▶ _EXERCISE_:
If a line in the listing includes the word "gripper", copy it out.

============

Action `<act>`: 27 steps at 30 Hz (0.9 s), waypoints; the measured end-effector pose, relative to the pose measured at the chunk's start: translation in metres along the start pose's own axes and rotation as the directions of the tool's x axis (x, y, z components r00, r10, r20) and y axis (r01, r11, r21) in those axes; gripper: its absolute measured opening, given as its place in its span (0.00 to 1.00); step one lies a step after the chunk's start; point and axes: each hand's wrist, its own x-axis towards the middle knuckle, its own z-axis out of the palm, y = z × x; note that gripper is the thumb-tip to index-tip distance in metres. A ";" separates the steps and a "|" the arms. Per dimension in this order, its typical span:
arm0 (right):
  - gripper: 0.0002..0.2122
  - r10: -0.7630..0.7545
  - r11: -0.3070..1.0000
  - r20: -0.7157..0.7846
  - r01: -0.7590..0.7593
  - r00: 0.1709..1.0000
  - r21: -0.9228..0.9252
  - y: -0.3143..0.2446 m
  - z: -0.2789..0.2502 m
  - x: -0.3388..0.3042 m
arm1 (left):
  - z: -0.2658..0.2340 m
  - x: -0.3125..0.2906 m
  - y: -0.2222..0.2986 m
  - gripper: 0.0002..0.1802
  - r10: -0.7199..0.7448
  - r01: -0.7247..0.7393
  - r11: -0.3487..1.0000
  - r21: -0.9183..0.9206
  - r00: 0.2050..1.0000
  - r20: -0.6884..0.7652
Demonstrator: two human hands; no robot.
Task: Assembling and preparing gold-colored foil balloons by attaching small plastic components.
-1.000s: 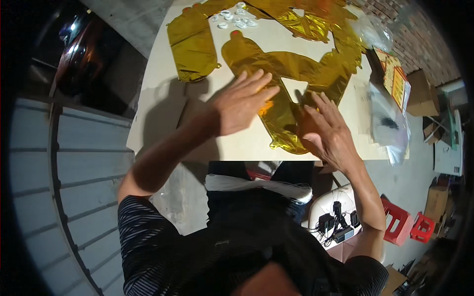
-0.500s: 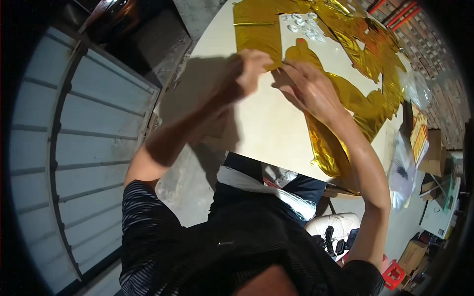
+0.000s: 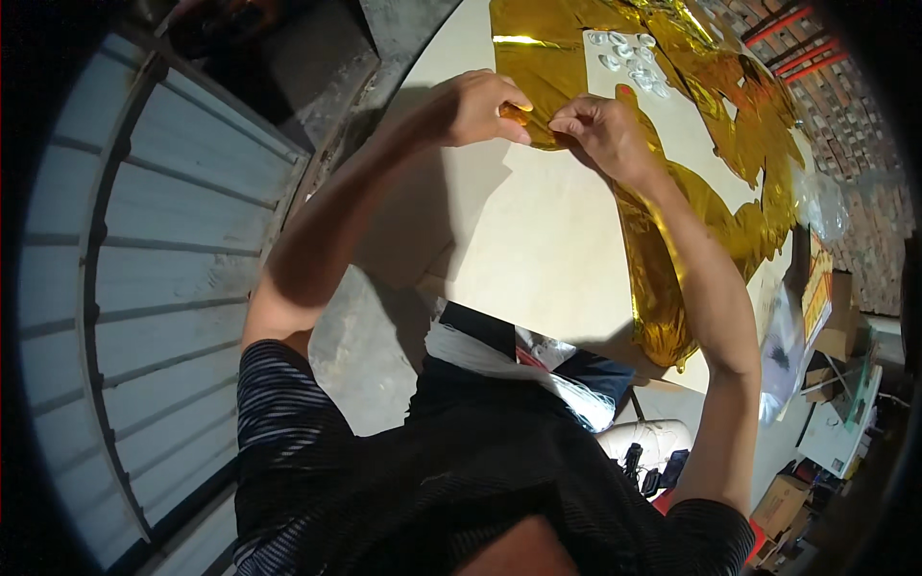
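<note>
A flat, uninflated gold foil balloon [image 3: 540, 72] lies over the far part of the pale tabletop, its near end between my hands. My left hand [image 3: 480, 108] is closed around a crumpled bit of gold foil at that balloon's near left corner. On the other side, my right hand [image 3: 607, 134] pinches with thumb and forefinger at the balloon's near right edge; what sits between those fingertips is too small to make out. Under and beside my right forearm stretches another long gold foil balloon [image 3: 658, 298], reaching to the table's near edge.
Small shiny whitish coiled pieces [image 3: 629, 60] lie beyond my right hand. More gold foil [image 3: 740, 125] covers the table's far right, with clear plastic [image 3: 821, 204] at its rim. A ribbed metal panel [image 3: 182, 202] stands at left, cardboard boxes [image 3: 783, 504] at lower right.
My hands have drawn apart slightly along the foil balloon's near end, and the left fingers now curl round its corner. The whole view has shifted a little.
</note>
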 end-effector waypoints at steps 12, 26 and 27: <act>0.07 -0.233 0.769 0.293 0.360 0.927 -0.529 -0.028 0.001 -0.004 | 0.014 0.000 -0.015 0.14 0.056 -0.048 0.996 0.078 0.993 -0.106; 0.10 -0.225 0.833 0.279 0.333 0.934 -0.441 -0.028 -0.007 -0.005 | 0.008 -0.005 -0.008 0.21 0.064 -0.063 0.997 0.055 0.997 -0.030; 0.09 -0.213 0.809 0.303 0.342 0.929 -0.479 -0.029 -0.004 -0.003 | 0.008 -0.006 -0.009 0.20 0.091 -0.090 0.996 0.020 0.995 -0.052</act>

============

▶ _SOLUTION TO THIS EXERCISE_:
Action `<act>`: 27 steps at 30 Hz (0.9 s), waypoints; the measured end-effector pose, relative to the pose measured at the chunk's start: translation in metres along the start pose's own axes and rotation as the directions of the tool's x axis (x, y, z components r00, r10, r20) and y axis (r01, r11, r21) in those axes; gripper: its absolute measured opening, given as its place in its span (0.00 to 1.00); step one lies a step after the chunk's start; point and axes: each hand's wrist, its own x-axis towards the middle knuckle, its own z-axis out of the palm, y = z × x; note that gripper is the thumb-tip to index-tip distance in metres. A ";" separates the steps and a "|" the arms. Per dimension in this order, its typical span:
  - gripper: 0.0002..0.2122
  - gripper: 0.0002..0.1802

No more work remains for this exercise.